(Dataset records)
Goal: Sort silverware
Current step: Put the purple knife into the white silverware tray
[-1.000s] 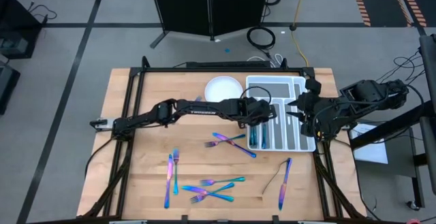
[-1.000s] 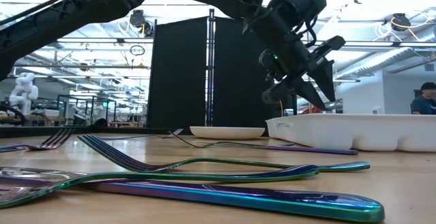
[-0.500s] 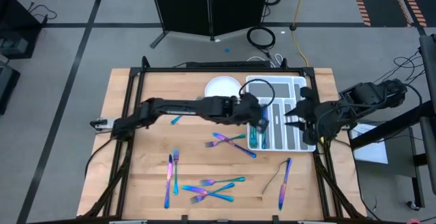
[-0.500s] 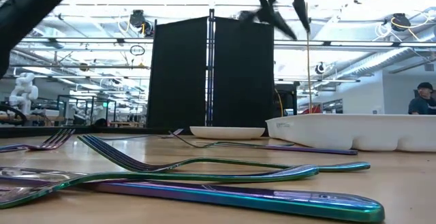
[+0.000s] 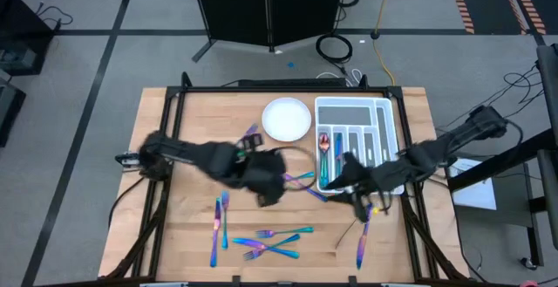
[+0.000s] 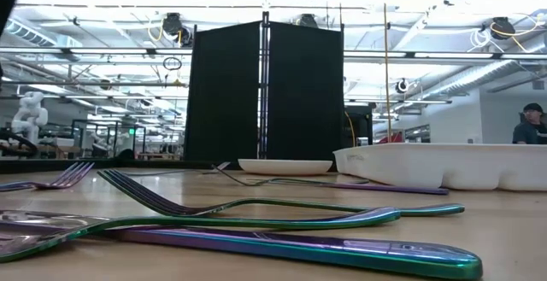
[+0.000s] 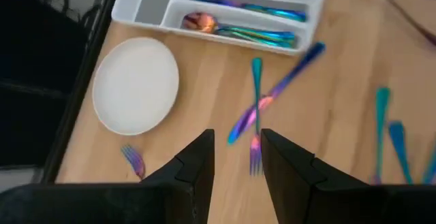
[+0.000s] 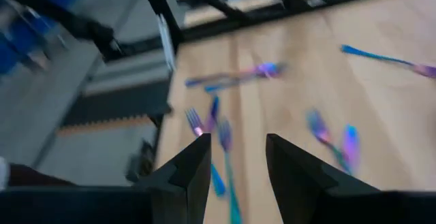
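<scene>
Both arms are between picks. The left gripper [image 7: 235, 159] and the right gripper [image 8: 235, 157] stand open and empty above the bench's middle. Some silverware [image 5: 261, 239] lies near the front edge, some already in the tray [image 5: 381, 112]. Next: descend on one piece.

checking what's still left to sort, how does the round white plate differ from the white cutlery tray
The plate is round, flat and bare; the cutlery tray is rectangular, split into compartments, and holds silverware. The plate lies toward the table's middle; the tray lies nearer the right arm's side. Both are white and rest on the table.
</scene>
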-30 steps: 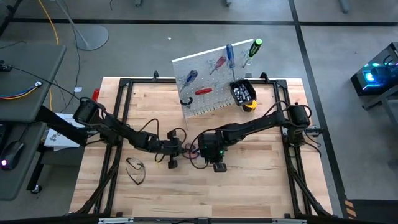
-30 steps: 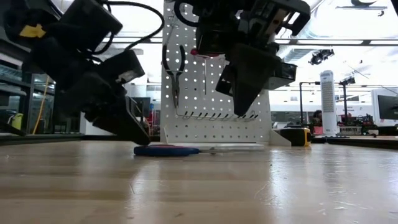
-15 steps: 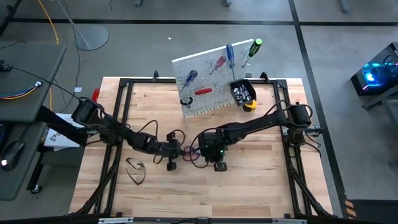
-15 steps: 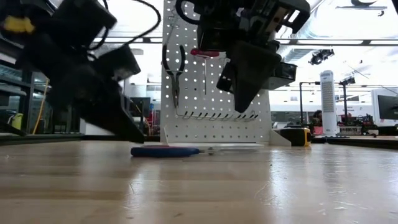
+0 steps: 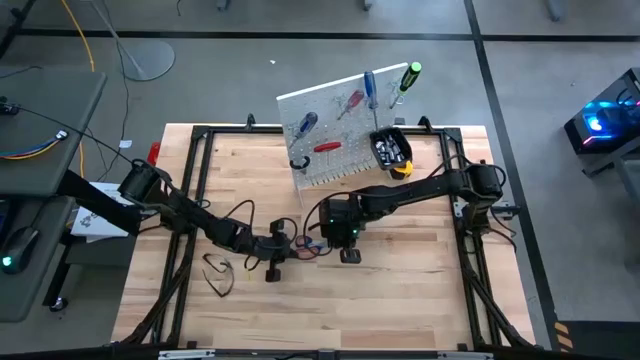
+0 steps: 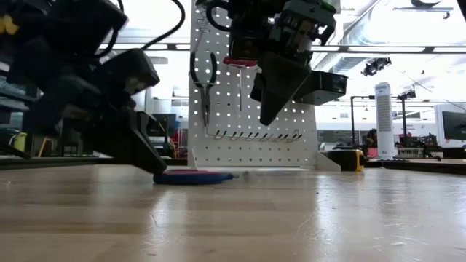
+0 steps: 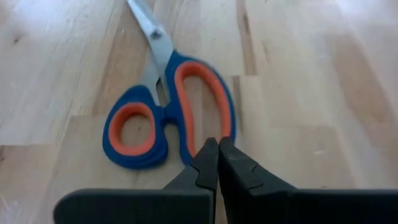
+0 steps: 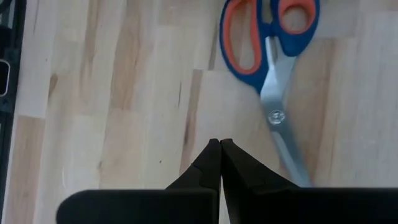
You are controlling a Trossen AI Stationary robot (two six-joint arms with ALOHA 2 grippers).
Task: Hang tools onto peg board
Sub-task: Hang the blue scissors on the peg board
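Note:
Scissors (image 7: 166, 117) with blue handles lined in orange lie flat on the wooden table, between my two grippers (image 5: 305, 247). My left gripper (image 7: 217, 146) is shut and low over the table, with its tips at the rim of the larger handle loop. My right gripper (image 8: 220, 144) is shut too. It hangs well above the table (image 6: 264, 118), with the scissors' blades (image 8: 280, 130) off to one side of it. The white peg board (image 5: 335, 112) stands tilted at the table's far side, with several screwdrivers, pliers and red cutters hanging on it. My left gripper's shut fingertips (image 7: 208, 155) stand at the outer rim of the scissors' larger handle loop (image 7: 194, 148), coming slanting down from the table's left. I cannot tell whether they touch it. The scissors lie flat on the table.
A black bin (image 5: 390, 148) hangs on the board, and a yellow tape measure (image 5: 402, 168) sits at its foot. A dark looped item (image 5: 216, 272) lies near the left front. The black metal frame (image 5: 200, 135) runs round the table top.
My right gripper has drifted a little toward the table's far-left, staying shut and above the table. The scissors lie about where they were.

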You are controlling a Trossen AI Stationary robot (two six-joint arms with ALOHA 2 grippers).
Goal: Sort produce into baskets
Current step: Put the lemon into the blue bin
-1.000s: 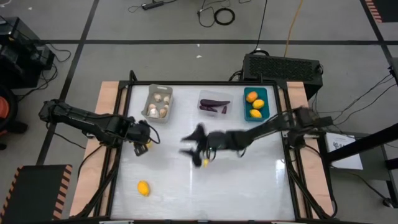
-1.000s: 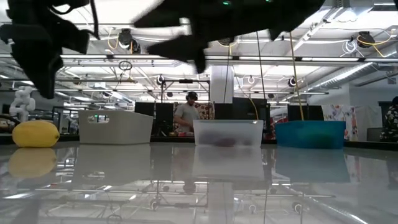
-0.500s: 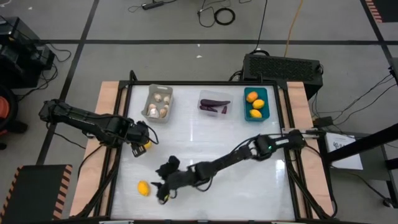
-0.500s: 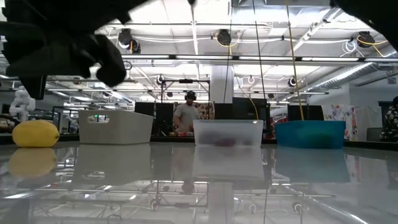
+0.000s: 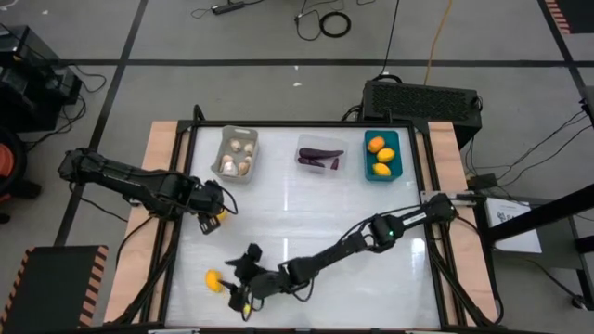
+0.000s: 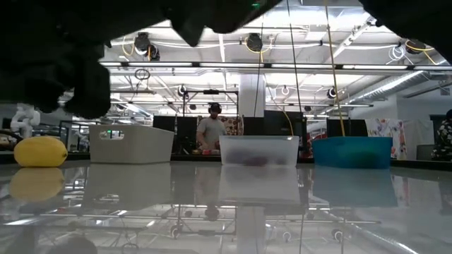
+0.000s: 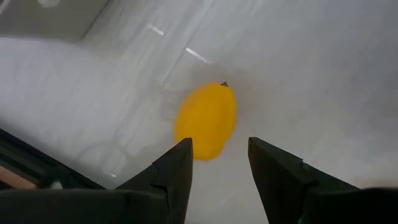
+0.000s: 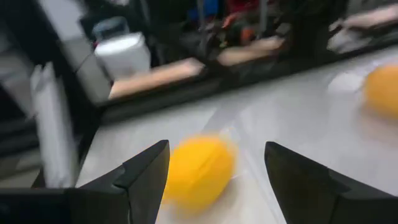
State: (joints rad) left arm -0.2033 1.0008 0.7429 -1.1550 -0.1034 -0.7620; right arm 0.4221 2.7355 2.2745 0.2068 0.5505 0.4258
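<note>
A: Lemon (image 5: 213, 280) sits at the table's (image 5: 371, 278) front left, right gripper (image 5: 238, 283) spread wide just beside it.
B: Looks light, smooth, rounded; likely rolls. Pinch across the middle.
A: Left gripper (image 7: 217, 163) half open over a second lemon (image 7: 206, 121), not touching.

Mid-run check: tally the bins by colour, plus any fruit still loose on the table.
Light grey bin: 1
Clear bin: 1
Teal bin: 1
Loose yellow fruit: 2
Total: 5
</note>
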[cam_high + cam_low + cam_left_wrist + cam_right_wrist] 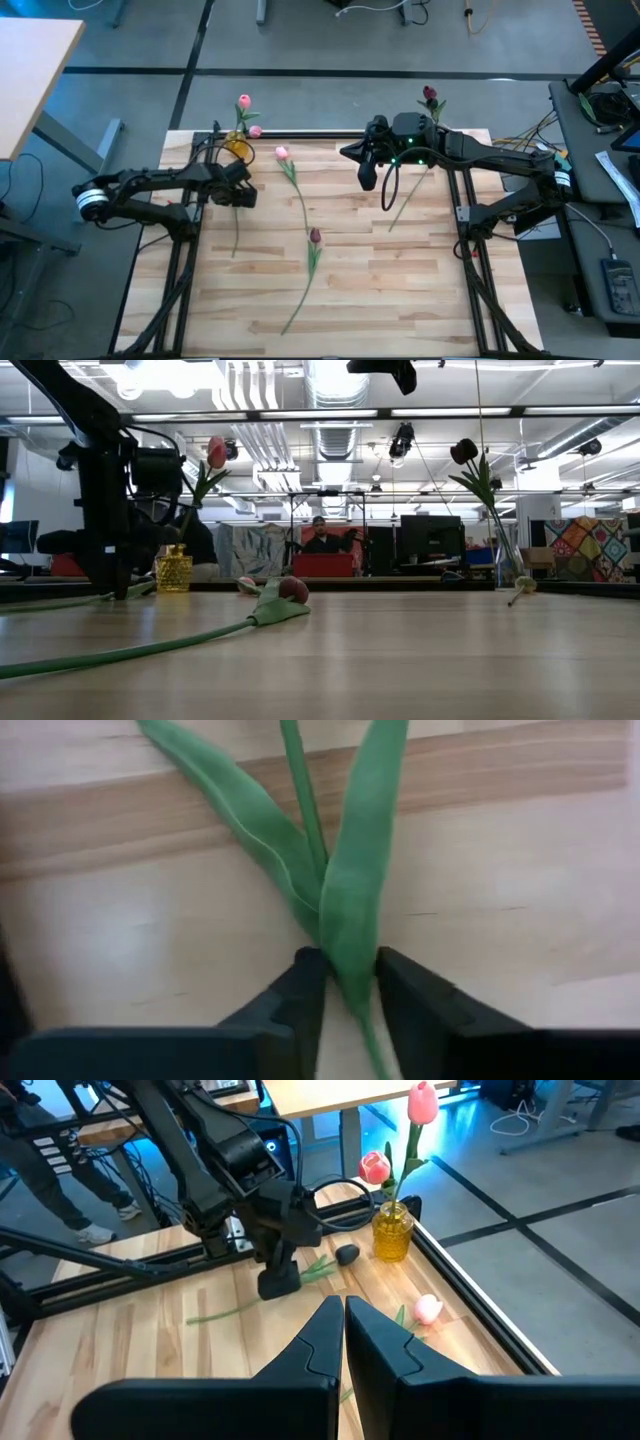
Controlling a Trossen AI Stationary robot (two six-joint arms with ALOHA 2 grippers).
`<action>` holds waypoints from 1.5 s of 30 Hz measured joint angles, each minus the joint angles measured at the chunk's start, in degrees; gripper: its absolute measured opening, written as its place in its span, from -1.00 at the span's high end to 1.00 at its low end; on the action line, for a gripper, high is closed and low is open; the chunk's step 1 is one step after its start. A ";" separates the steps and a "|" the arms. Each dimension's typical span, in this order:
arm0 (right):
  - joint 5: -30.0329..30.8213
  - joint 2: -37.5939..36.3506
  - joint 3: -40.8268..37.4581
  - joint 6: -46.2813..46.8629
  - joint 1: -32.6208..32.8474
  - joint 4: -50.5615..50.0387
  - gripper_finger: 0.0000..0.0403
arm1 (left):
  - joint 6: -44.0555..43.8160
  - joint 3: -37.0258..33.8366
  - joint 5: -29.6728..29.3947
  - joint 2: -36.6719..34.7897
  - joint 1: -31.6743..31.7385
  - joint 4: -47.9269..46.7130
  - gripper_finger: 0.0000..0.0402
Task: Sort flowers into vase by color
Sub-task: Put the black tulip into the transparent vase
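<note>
Two pink tulips already stand in your yellow vase and one maroon tulip in the far-right vase. Your left gripper has its fingers pinched on a table stem right beside the yellow vase. Your right gripper hovers with fingers together, holding nothing, and loose flowers lie between the two grippers, not yet sorted.

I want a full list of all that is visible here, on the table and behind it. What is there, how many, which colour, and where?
table: one, light wood, under both arms
yellow vase: one, far left edge
pink tulips: two, standing in the yellow vase
clear vase: one, far right edge
maroon tulip: one, standing in the clear vase
lying pink tulip: one, beside the yellow vase
lying maroon tulip: one, table middle
held tulip: one, green stem and leaves, flat on the table
loose stem: one, green, under the right arm, head hidden
person: one, dark clothes, room behind
left end effector: closed on the held tulip
right end effector: closed, empty, above the table
</note>
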 joint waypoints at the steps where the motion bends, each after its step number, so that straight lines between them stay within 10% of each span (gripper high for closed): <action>1: 0.00 0.00 0.00 0.05 0.00 -0.01 0.95 | 0.41 -0.03 0.00 -0.46 -0.03 0.15 0.71; 16: -1.08 -0.39 -0.02 0.98 0.02 0.00 0.95 | 3.18 3.37 4.22 -20.36 -6.39 0.27 0.98; 25: -1.13 0.74 -0.02 5.77 0.04 0.44 0.95 | 14.91 4.96 5.54 -32.30 -14.35 23.56 0.99; 32: -2.42 2.92 -0.03 11.08 0.99 5.32 0.84 | 18.81 9.06 5.82 -27.19 -15.20 41.12 0.99; 45: -4.18 4.74 0.47 20.47 1.79 19.05 0.13 | 35.38 31.55 22.39 -6.32 -15.21 42.34 0.99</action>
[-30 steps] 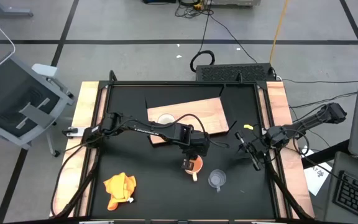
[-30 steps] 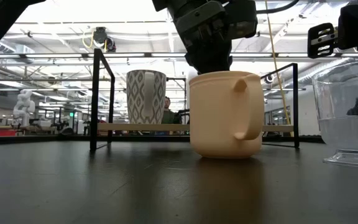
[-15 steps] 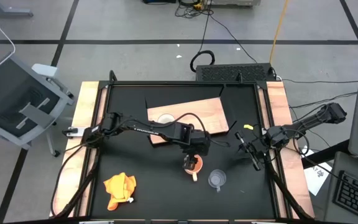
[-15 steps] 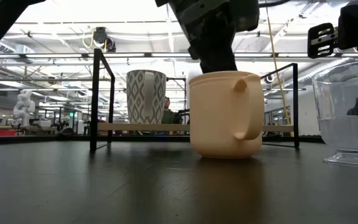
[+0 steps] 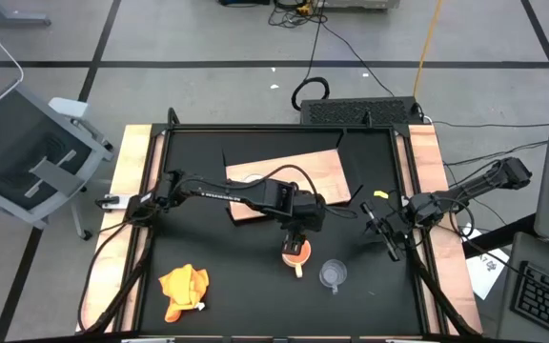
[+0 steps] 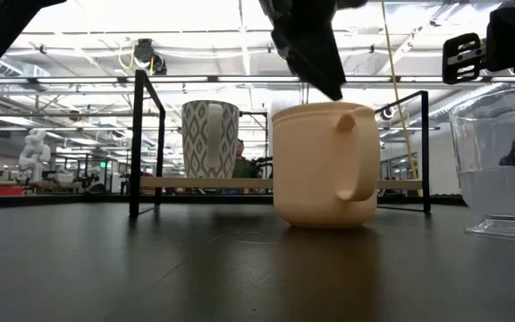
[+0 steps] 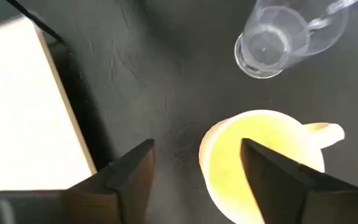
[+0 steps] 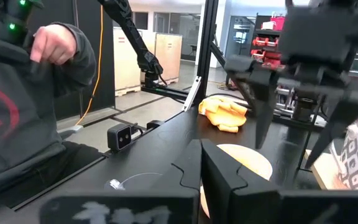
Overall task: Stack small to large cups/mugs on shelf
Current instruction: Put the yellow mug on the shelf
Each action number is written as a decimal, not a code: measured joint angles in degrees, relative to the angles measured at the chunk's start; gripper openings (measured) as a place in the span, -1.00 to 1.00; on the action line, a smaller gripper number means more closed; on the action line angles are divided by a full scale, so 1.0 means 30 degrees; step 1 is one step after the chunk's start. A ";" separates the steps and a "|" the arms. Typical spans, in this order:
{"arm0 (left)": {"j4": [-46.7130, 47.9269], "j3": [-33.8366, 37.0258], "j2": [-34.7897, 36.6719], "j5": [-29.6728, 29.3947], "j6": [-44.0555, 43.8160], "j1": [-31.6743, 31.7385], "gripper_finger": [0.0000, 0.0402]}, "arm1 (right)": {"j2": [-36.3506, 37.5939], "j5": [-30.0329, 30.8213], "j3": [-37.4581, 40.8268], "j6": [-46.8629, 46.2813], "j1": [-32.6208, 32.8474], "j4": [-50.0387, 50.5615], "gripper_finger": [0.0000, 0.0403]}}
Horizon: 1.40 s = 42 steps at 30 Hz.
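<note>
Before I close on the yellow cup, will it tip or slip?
Probably not tip: the yellow cup stands upright on a wide base. The open left end effector straddles its rim, so a thin-wall pinch might slip. Its handle could turn it.

A: The overhead camera is looking straight down, taking in the whole table (image 5: 189,238) and both arms. The low one is sitting at tabletop height, facing level into the room, very close to the yellow-orange cup (image 6: 326,165).

B: The left wrist camera is peering down onto that same cup (image 7: 260,158). The right wrist camera is looking across the table toward it (image 8: 244,158).
</note>
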<state>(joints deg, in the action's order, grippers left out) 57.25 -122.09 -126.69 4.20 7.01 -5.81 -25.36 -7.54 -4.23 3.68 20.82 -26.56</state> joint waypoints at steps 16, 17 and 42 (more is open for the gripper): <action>0.2473 -0.1018 0.0580 0.0098 0.0005 -0.0156 -0.98 | -0.0003 0.0003 0.0000 0.0000 0.0002 0.0089 -1.00; 0.2443 -0.1018 0.0847 0.0091 -0.0045 -0.0253 -0.98 | -0.0003 0.0003 0.0000 0.0000 0.0003 0.0084 -1.00; 0.3215 -0.1018 0.8368 -0.9393 -0.2104 -0.3322 -1.00 | -0.0025 -0.0003 0.0000 0.0015 0.0007 0.0450 -1.00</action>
<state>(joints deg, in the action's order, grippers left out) 66.90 -125.14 -101.59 -23.98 0.70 -15.77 -25.43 -7.55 -4.23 3.73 20.84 -25.21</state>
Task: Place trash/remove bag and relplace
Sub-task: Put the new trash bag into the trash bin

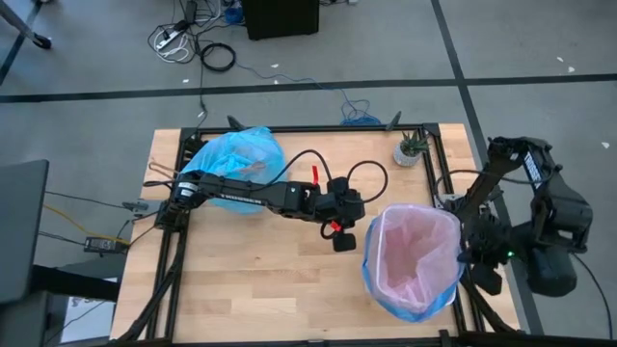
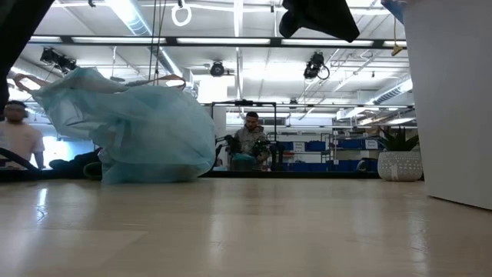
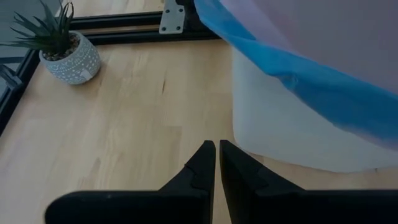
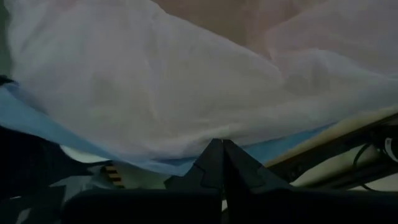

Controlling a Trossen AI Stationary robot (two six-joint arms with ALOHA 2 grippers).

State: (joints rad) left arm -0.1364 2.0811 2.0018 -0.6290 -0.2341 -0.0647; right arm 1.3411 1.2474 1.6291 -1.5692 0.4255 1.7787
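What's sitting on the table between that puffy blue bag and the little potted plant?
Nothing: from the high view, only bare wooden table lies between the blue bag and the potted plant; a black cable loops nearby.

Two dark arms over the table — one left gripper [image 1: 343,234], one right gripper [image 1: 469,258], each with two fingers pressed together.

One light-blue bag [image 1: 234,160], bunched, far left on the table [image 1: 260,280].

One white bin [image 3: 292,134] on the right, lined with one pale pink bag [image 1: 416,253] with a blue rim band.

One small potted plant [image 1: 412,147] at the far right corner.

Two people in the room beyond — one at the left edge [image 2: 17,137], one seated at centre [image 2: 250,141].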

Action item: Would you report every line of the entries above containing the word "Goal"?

Answer to this problem:
Goal: Sort silverware
Goal: Sort produce into baskets

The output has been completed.